Retraites : clap de fin

Après une longue bataille parlementaire accompagnée d’une mobilisation sociale impressionnante, le gouvernement aura donc réussi par ses manœuvres à faire échec à la Proposition de loi d’abrogation de l’article 7 de la réforme des retraites, celui mettant en place le report de l’âge légal de départ à la retraite. Cette longue séquence de 6 mois qui s’achève aura été émaillée de bout en bout par un mépris de l’exécutif ouvertement affiché vis-à-vis du Parlement. Sur la forme, je regrette le climat dans lequel s’est déroulé l’examen de cette loi. Sur le fond, il est évident que je ne partage pas l’objectif de cette réforme, annoncé dès le départ : gagner des marges de manœuvres budgétaires en repoussant l’âge légal de départ à la retraite de 62 à 64 ans, et en augmentant le nombre de personnes qui vont devoir cotiser 43 annuités.

Présentée initialement comme une réforme d’équilibre proposant des avancées et notamment un minimum retraite à 1200 euros, les masques sont vite tombés lors des débats et avec eux les promesses qui ne concerneront au final qu’une très faible partie de la population. Pour le reste, cette réforme va contribuer à aggraver les inégalités. Retour sur une réforme qui aura fait l’unanimité contre elle.

Une réforme des retraites injuste qui va aggraver les inégalités

Plus de précarité pour les seniors. Les personnes âgées de 53 à 69 ans sont aujourd’hui près de 1,4 million à ne percevoir ni revenu d’activité ni pension de retraite. Il s’agit en majorité de femmes, moins diplômées ayant par ailleurs connues des carrières hachées. Repousser l’âge de départ à la retraite augmenterait encore le nombre de personnes nécessitant de minima sociaux ou de recours à une pension d’invalidité, qui ne permettent qu’un niveau de vie très faible. De plus, les seniors doivent déjà subir une réduction de la durée des indemnisations chômage imposée par le gouvernement. C’est donc un véritable « laps de précarité » entre l’emploi et la retraite, qui est à craindre pour cette classe d’âge qui retrouve très difficilement un emploi après en être sortie. Cette réforme va donc précariser les plus âgés du monde du travail, tout en pénalisant les plus jeunes. En effet, si les séniors restent en emploi plus longtemps, ils libèrent des postes plus tard, ce qui ne laisse pas de place en bas pour celles et ceux qui sont en recherche d’emploi et pourraient rentrer dans l’entreprise.

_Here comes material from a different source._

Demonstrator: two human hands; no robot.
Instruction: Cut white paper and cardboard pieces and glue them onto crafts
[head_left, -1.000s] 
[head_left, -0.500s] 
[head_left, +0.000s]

Les femmes, sont aussi les grandes perdantes de cette réforme. Actuellement, les pensions de droit direct des femmes sont inférieures de 40% à celles des hommes. Cela s’explique à la fois par des salaires inférieurs à ceux des hommes, la pratique de métiers à temps partiel et par des carrières plus souvent hachées (enfants, congés maternels, etc..). Si on allonge la durée légale de cotisation, il est certain que les femmes seront pénalisées dans la mesure où elles ont pour beaucoup des carrières incomplètes. De même, en 2019, 57% des hommes entre 55 et 64 ans sont en activité, contre seulement 53% des femmes. La question du chômage des séniors qui s’aggrave avec le report de l’âge de départ touche donc plus les femmes. L’impact de la réforme risque donc d’aggraver les inégalités déjà existantes entre les hommes et les femmes.

Jouer avec les peurs, l’arme du gouvernement

Depuis le début, le gouvernement alimente les peurs en faisant croire que si cette réforme n’est pas appliquée, tout le système de retraite par répartition tombera. C’est faux !

Cela impliquera de trouver des solutions de financement plus acceptables par tous pour mieux répartir l’effort demandé. Ainsi, les mesures fiscales prises sous les quinquennats d’Emmanuel Macron ont avant tout bénéficié aux plus riches et aux grandes entreprises : on ne peut pas dire qu’il n’y a pas d’argent tout en privant l’État de ressources fiscales par des mesures qui ne bénéficient qu’à une seule partie de la population.

Par exemple, la suppression de la CVAE a privé l’État de 8 milliards d’euros par an, quand les baisses d’impôts bénéficiant aux plus riches (suppression de l’ISF, flat tax, diminution de l’impôt sur le revenu) ont, elles, amputé de 16 milliards d’euros annuels les recettes.  Qui plus est, l’argument du Gouvernement selon lequel aucune proposition n’a été faite durant les débats est inexact. Avec l’ensemble des sénateurs membre du groupe socialiste et nos collègues députés, nous n’avons eu de cesse de présenter des amendements pour trouver notamment des sources de revenus complémentaires.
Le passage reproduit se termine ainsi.